Tuesday, Apr 14,2009, 11:41:06 AM   Click:

Nothing beats first-hand experience when you are responsible for an important public service.

So tonight, while Parliament is in recess, I went over a period of five days national rail tour, from midnight on the sleeper from Paddington to Truro, then zig-zag across Cornwall Great Britain join Inverness, on Friday and return to London on Saturday through a few hours at the National Railway Museum in York, where the new steam engine Tornado May make an appearance.

The Times asked me to write a column on my travels, so here goes.

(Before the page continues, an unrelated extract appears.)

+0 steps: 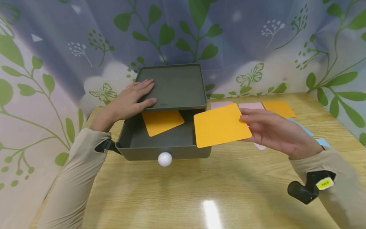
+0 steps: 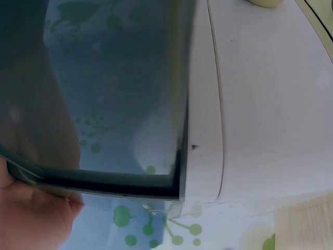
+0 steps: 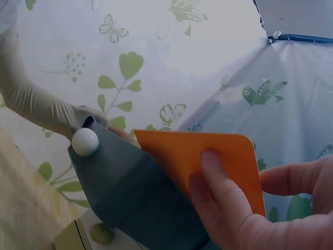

Like a train in the use of many of my Voyage of central London, I know that the main inter-city roads and south of services very well. My plan this week is to get some of the service lines and I have rarely or never used, including the provincial and the east-west lines, which are increasingly important to national transportation system for passengers and freight.

Along the way, I will be accompanied by railway staff, MPs, journalists and members of groups of users of the rail, which will not tell me what is good and bad about their services. I will also probably hear what passengers have to say.

I start tomorrow at Truro - after a decline in car-bed at 7 o'clock in the morning - breakfast with Matthew Taylor, Lib Dem MP, who was a friend at university before becoming the youngest member of ten years. Then it's up and down the line from Newquay By Dan Rogerson MP, another Lib Dem, and the rail user group.

For I to take the main line to Exeter in Cornwall, a Devon tour and meeting with groups of passengers, and then Yeovil where David Laws MP gives me a lift to Yeovil Junction on the line from London to Yeovil Pen Mill on the cross country line from Bristol so I can proceed to the south of Dorchester and Wareham.

Jim Knight, MP Dorset Wareham answered me for an hour trip on the preserved Swanage Railway, which is the search for a primary connection. In the evening I was in Southampton and Brighton, arriving just after 11pm, if all goes according to plan, the only party welcoming be (hopefully) a concierge at the hotel next to the station.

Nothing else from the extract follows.